For this they willingly are ignorant of; literally, for this escapes them of their own will. All things have not always been as they are; there have been great changes; there was once a great catastrophe; but this they willfully forget, Huther translates differently, "For, whilst they assert this, it is hidden from them that," etc. But this rendering seems forced and unsatisfactory, and gives a meaning to θέλω which it has nowhere in the New Testament. That by the Word of God the heavens were of old, and the earth standing out of the water and in the water. The Revised Version translates, That there were heavens from of old, and an earth compacted out of water and amidst water, by the Word of God. The mockers say that all things continue as they were from the beginning of creation. That creation itself was a great, a stupendous change, a mighty effort of the power of God.
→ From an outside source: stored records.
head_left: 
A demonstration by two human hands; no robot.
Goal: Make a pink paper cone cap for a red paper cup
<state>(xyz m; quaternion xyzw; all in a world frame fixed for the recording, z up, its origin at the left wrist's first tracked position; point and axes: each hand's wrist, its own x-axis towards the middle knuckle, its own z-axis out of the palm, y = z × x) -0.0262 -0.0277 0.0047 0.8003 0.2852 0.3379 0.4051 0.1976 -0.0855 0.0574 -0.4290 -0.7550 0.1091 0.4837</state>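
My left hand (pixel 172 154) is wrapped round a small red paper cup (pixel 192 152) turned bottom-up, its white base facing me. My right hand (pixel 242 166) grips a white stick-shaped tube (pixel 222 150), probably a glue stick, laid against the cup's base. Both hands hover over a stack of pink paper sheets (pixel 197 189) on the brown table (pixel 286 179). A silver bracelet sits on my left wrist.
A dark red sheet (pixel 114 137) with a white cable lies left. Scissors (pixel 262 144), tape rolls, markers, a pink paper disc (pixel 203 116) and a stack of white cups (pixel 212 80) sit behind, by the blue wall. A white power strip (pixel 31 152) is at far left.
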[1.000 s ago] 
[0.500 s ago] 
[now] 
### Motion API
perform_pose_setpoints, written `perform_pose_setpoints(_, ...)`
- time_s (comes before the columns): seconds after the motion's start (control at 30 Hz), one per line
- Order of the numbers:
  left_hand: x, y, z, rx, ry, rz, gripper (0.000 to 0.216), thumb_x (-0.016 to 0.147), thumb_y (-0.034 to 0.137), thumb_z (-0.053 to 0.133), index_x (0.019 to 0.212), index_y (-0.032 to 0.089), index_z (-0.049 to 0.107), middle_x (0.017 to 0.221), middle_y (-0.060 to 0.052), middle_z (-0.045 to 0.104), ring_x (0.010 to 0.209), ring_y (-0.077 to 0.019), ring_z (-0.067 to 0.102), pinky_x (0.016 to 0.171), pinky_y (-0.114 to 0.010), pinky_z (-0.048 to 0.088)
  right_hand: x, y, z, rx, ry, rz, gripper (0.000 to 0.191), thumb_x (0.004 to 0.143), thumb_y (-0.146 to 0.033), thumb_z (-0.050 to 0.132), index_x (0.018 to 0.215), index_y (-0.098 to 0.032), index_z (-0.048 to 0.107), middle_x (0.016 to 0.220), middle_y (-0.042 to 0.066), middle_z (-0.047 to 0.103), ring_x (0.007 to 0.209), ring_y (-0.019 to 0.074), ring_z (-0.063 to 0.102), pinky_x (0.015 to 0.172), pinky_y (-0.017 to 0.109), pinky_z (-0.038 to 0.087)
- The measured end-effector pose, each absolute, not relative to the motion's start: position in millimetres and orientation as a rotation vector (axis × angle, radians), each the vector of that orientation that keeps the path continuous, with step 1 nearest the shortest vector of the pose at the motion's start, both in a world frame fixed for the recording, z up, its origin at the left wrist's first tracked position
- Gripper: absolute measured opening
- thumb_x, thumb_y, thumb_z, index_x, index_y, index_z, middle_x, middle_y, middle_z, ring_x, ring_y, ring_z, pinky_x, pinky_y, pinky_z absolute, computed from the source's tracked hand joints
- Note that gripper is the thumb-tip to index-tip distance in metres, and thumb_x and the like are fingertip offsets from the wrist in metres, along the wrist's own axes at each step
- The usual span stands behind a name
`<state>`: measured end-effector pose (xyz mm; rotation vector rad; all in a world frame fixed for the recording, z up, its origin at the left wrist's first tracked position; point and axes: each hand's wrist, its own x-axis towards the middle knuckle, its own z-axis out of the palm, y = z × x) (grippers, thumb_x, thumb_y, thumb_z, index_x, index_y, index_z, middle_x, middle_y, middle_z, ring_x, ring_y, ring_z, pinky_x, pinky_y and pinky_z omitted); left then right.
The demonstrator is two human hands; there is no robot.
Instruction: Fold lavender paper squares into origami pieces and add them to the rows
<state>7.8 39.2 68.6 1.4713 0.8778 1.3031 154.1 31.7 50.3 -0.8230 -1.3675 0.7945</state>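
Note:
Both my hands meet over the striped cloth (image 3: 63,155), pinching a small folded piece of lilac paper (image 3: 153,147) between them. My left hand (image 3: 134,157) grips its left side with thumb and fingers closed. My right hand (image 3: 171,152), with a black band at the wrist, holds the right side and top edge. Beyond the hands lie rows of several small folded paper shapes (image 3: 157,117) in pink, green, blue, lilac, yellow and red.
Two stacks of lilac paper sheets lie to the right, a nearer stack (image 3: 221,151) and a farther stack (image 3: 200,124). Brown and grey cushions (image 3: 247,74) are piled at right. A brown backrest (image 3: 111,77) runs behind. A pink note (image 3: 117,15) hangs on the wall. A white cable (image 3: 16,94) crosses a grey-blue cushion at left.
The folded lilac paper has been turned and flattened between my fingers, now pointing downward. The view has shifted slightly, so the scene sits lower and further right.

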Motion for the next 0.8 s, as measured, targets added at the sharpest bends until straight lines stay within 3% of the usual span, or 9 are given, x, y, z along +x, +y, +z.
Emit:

St. Peter refers to it in words evidently derived from the Book of Genesis, not from any other sources, whether Greek, Egyptian, or Indian. There were heavens from of old (the word ἔκπαλαι occurs elsewhere only in 2 Peter 2:3 ). There was an earth formed or standing out of the water. The Greek participle here used is συνεστῶσα , literally, "standing together or consisting" (comp. Colossians 1:17 ); it may be taken closely with both prepositional Clauses, "earth consisting of water and by means of water." Thales had taught that water was the beginning of things, the original element ( πάντα ἐξ ὕδατος συνεστάναι ) ; the narrative in Genesis represents water as originally overspreading all things: "The earth was without form [ ἀόρατος , Septuagint], and void; and darkness was upon the face of the deep. And the Spirit of God moved upon the face of the waters." We may therefore understand St. Peter as meaning that the earth was formed or compacted out of water, or out of those substances which the water at first held in solution; and that it is kept together in coherence and solidity by means of water. If, on the other hand, we regard the participle as closely connected with the second preposition only, the meaning will be that the earth, held together and compacted by means of water, rose up out of the water, and appeared above it, when God said, "Let the waters under the heaven be gathered together unto one place, and let the dry land appear." It is possible, again, to understand the preposition διά locally, and to translate "amidst water." Comp. Psalms 136:6 , "He stretched out the earth above the waters;" and Psalms 24:2 , "He hath founded it upon the seas, and established it upon the floods." Of course, neither St. Peter nor Moses is speaking in the language of science; their object was, not to teach scientific truth, but to present the great fact of creation in an aspect suitable to our poor capacities. For the clause, "by the Word of God ( τῷ τοῦ θεοῦ λόγῳ )," comp. Hebrews 11:3 , "Through faith we understand that the worlds were framed by the Word of God ( ῥήματι θεοῦ )." St. Peter may be referring to the formula, "And God said," so constantly repeated in the account of the creation, or (what is really the same truth) to the fact that "all things were made by him [by God the Word], and without him was not anything made that was made."